From the data that follows, copy every line holding the string "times".

DATA EXCERPT =>
• • • • •
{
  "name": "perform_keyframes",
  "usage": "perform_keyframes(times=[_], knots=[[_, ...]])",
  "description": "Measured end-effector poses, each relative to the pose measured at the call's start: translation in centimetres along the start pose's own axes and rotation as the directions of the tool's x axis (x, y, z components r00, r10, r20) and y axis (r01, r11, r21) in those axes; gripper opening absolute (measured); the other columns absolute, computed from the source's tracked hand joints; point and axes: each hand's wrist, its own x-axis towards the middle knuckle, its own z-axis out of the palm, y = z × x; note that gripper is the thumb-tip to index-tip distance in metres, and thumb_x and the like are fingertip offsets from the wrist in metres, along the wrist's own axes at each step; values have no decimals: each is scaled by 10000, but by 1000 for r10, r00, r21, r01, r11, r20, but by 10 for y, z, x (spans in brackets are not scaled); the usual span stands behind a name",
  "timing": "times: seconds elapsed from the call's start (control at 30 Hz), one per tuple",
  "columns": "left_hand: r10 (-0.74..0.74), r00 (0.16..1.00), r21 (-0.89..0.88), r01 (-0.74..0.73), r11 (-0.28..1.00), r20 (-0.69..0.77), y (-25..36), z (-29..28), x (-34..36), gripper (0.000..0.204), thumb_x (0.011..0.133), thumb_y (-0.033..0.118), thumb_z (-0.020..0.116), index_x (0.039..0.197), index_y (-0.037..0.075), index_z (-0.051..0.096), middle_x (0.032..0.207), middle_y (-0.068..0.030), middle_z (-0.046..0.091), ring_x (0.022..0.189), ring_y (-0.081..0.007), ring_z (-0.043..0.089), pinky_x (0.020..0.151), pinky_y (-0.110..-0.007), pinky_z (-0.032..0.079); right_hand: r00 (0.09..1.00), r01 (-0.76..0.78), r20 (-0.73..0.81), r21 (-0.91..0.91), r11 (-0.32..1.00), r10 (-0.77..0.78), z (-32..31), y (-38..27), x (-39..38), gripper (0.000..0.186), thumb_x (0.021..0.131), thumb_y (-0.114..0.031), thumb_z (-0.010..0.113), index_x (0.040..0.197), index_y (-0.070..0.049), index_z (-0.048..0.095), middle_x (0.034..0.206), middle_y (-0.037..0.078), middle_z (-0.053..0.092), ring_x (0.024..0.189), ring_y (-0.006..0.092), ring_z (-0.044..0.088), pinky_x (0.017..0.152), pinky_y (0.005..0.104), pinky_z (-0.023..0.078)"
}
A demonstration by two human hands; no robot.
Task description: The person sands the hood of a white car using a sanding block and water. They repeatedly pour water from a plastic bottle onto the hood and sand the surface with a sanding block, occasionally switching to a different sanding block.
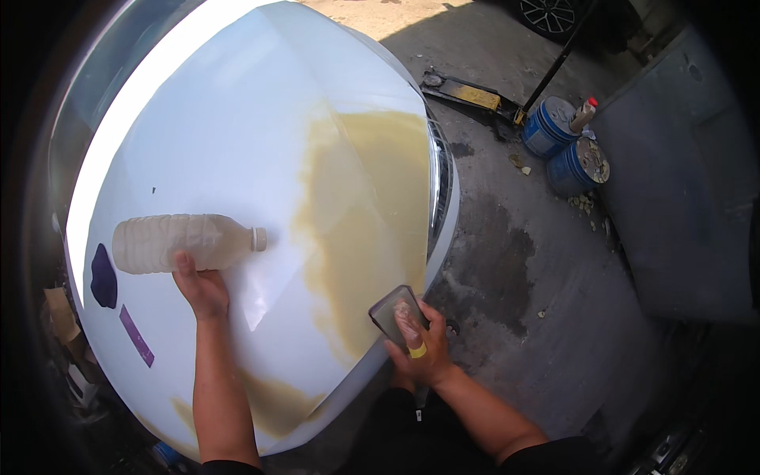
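My left hand (203, 293) grips a large clear plastic bottle (218, 241) lying sideways over the white car hood (214, 119), its capped end pointing right. Cloudy pale contents show through its wall. At the hood's near right edge, my right hand (431, 348) is closed around a flat grey rectangular block (388, 313) with rounded corners and a dark rim; its exact kind is unclear. One finger of that hand is wrapped in whitish film and yellow tape. A wide yellowish patch (368, 206) covers the hood's right side, partly beside the block.
On the hood's left lie a dark purple pad (103, 277) and a purple strip (137, 336). Beyond the headlight (438, 178), the grey floor holds a yellow and black floor jack (475, 96) and two blue buckets (548, 128). A grey panel (681, 182) stands at the right.
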Motion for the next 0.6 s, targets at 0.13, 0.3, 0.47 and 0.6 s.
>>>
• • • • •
ANSWER TO THIS PROBLEM =>
  "usage": "perform_keyframes(times=[_], knots=[[_, ...]])",
  "timing": "times: seconds elapsed from the call's start (control at 30 Hz), one per tuple",

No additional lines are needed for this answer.